* Work order
Give again, word for word, every line below from the one that has "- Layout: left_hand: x" through the one that has "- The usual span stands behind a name", both included, and no others.

* Data provided
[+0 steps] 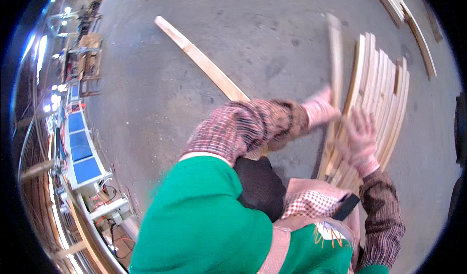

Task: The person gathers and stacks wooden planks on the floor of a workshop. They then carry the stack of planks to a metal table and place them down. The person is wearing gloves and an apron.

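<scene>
My left hand (321, 109), in a pale pink glove, reaches across to the right and is closed on a wooden strip (335, 50). The strip is smeared by motion and runs beside the left edge of a row of wooden strips (379, 86). These pale strips lie side by side on the floor, their far ends uneven. Over the near part of the row is my right hand (361, 140), gloved too, with its fingers spread. Whether its fingertips touch the wood, I cannot tell.
A single wooden strip (202, 57) lies slantwise on the grey floor (131, 89) at the left. More strips (418, 40) lie at the far right. A machine with blue panels (80, 145) stands along the left side, near a wooden bench (90, 60).
</scene>
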### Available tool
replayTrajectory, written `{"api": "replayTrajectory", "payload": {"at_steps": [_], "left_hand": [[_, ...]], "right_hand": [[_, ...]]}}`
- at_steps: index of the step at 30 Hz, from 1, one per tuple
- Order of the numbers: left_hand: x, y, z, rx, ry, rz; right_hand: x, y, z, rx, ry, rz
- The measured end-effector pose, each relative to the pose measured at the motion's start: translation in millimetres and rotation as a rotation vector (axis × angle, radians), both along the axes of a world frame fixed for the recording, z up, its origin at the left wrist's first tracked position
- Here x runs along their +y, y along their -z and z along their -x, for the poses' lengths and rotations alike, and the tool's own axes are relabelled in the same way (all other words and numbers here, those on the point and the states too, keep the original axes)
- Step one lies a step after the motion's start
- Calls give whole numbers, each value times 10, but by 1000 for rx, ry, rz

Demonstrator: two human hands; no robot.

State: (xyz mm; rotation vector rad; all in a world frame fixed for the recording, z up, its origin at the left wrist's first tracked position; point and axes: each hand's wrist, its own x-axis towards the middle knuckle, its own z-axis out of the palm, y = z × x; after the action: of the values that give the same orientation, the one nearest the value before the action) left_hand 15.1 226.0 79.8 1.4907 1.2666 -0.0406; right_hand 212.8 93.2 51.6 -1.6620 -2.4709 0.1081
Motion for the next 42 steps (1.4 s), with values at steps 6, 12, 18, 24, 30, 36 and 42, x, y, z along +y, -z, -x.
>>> {"api": "replayTrajectory", "payload": {"at_steps": [6,12,18,24,30,36,42], "left_hand": [[367,282,1029,500,-44,-710],[764,140,2467,932,-1015,-228],[651,427,2573,-54,-1252,-6],[-124,276,2130,-1191,-1138,441],[-363,162,2350,-812,-1430,321],[87,-22,3409,367,-1347,-593],[819,308,3879,932,-949,-532]], "right_hand": [[-2,-22,176,-244,-179,427],[21,3,171,-176,-121,430],[369,-617,550,183,215,680],[962,-1020,1475,255,196,1107],[886,-950,1686,-144,159,1085],[731,-566,1494,-296,-13,895],[761,-589,1641,-386,-67,915]]}}
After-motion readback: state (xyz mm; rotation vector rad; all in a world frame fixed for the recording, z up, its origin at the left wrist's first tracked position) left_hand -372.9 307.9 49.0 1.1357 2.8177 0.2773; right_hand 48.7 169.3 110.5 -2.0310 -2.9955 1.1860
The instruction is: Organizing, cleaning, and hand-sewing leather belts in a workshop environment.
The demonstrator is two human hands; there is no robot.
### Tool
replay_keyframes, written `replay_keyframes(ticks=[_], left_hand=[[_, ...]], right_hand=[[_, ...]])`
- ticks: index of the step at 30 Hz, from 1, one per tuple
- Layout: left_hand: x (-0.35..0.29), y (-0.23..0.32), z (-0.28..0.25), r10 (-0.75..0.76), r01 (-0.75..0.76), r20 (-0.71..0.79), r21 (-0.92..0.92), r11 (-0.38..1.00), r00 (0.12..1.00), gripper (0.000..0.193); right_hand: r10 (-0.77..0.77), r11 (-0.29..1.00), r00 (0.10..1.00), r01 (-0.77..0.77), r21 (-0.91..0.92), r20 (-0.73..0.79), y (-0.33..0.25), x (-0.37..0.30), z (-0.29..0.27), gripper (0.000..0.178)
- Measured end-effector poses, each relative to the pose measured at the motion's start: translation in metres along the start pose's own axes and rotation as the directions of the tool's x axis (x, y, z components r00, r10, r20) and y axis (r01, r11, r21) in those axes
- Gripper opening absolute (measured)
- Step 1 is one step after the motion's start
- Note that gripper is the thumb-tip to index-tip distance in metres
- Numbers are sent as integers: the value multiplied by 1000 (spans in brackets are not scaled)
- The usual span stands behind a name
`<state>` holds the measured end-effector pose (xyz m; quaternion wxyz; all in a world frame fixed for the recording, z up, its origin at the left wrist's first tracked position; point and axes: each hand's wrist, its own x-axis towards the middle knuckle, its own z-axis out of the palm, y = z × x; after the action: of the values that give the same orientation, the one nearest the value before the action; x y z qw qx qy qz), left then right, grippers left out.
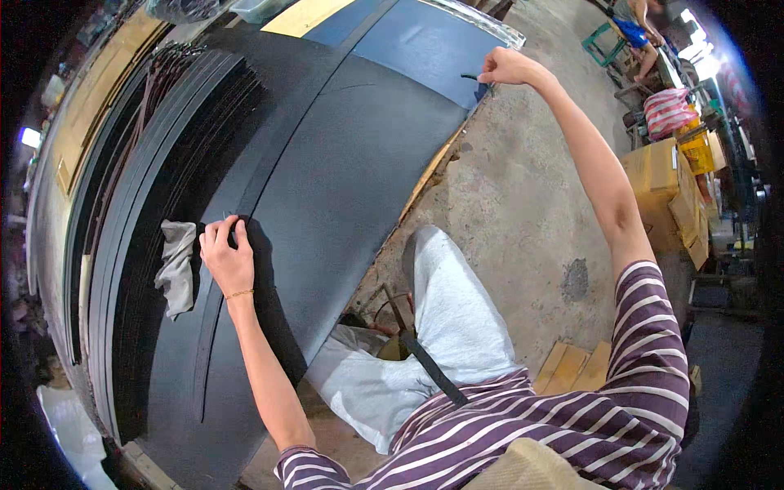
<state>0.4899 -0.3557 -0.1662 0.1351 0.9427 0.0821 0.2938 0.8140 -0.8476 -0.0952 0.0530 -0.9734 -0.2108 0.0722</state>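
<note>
A long narrow black strip [282,159] runs lengthwise along the dark sheet-covered table [351,171]. My left hand [227,255] rests over this strip with its fingers curled together; whatever lies under the fingertips is dark and mostly hidden. Just left of it lies a crumpled grey cloth [176,265]. My right arm reaches out to the far right edge of the table. There my right hand [508,67] pinches a small thin dark strip [469,77], its end poking out past the fingers above a blue sheet [420,41].
Stacked dark strips [155,163] fill the table's left side. Another black strip [437,371] lies across my lap. Cardboard boxes [653,184] and a red-striped bag [670,112] stand at the right. A person [641,28] sits at the far right. Flat cardboard [567,367] lies on the concrete floor.
</note>
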Motion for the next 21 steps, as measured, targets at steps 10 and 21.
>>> replay_keyframes(ticks=[10,21], left_hand=[[20,-58,-23,-27,36,-65,148,988,998,27],[5,-99,-55,-347,345,-26,-58,937,938,19]], right_hand=[[47,953,999,-49,298,13,13,-7,6,18],[115,17,986,118,993,-119,18,-73,34,31]])
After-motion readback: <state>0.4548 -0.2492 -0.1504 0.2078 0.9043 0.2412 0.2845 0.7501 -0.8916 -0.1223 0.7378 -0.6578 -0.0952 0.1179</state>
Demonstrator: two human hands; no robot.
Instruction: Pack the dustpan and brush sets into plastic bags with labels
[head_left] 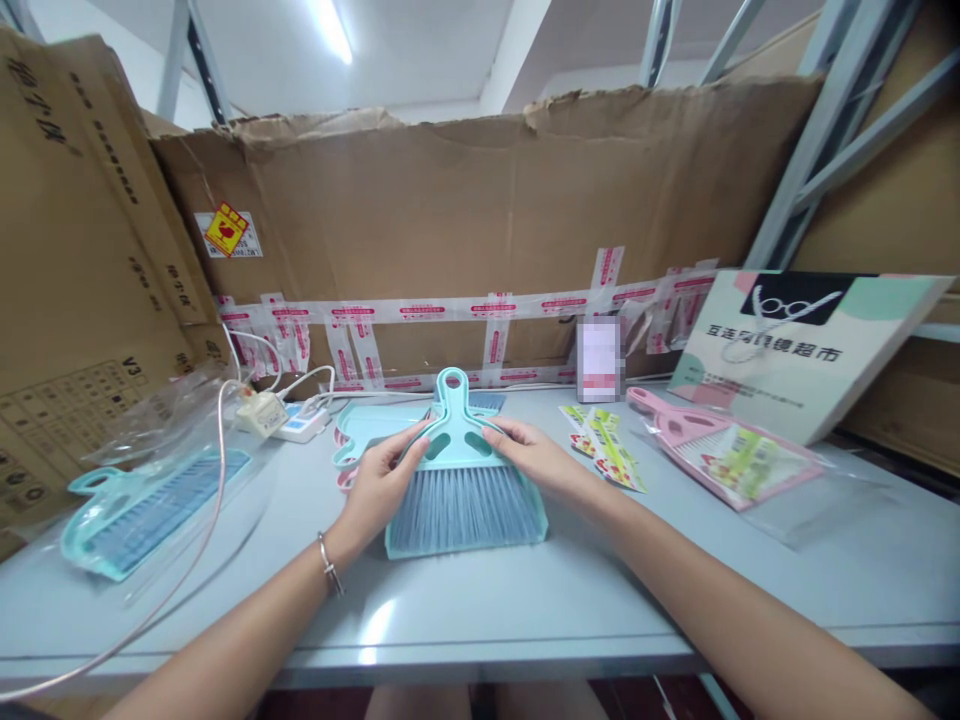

* Answer to this exercise
- Layout: left_hand: x (-0.35..0.29), y (-0.23..0.32), z (-0.28..0.25), r10 (-0.75..0.76), r01 (-0.75..0.76), r20 (-0.71..0.79), r21 (-0.92..0.92), r11 (-0.38..1.00), r00 (0.12..1.00), gripper (0.000..0.193); right_hand: r10 (-0.77..0.77), r11 (-0.29..1.00), r00 (0.10..1.00), r01 (-0.77..0.77), r21 (-0.91..0.92), r20 (-0.73..0.79), y (-0.33..0.25), x (-0.37..0.30), z (-0.29..0.27), gripper (0.000..0.178)
- Measured end-effector poses, each relative to the pose measured at the motion's start: translation in metres along the start pose's own axes and rotation as the directions of the tool's x axis (x, y, z components r00, r10, r20) and y axis (r01, r11, r21) in those axes
- Gripper opening absolute (measured)
- Step 1 is one step after the motion's start
- Note that gripper is the thumb-tip to index-tip distance in metres
- Numbers are sent as integers: the value multiplied by 1000 (spans in brackets are not scaled)
- The usual span stands behind a name

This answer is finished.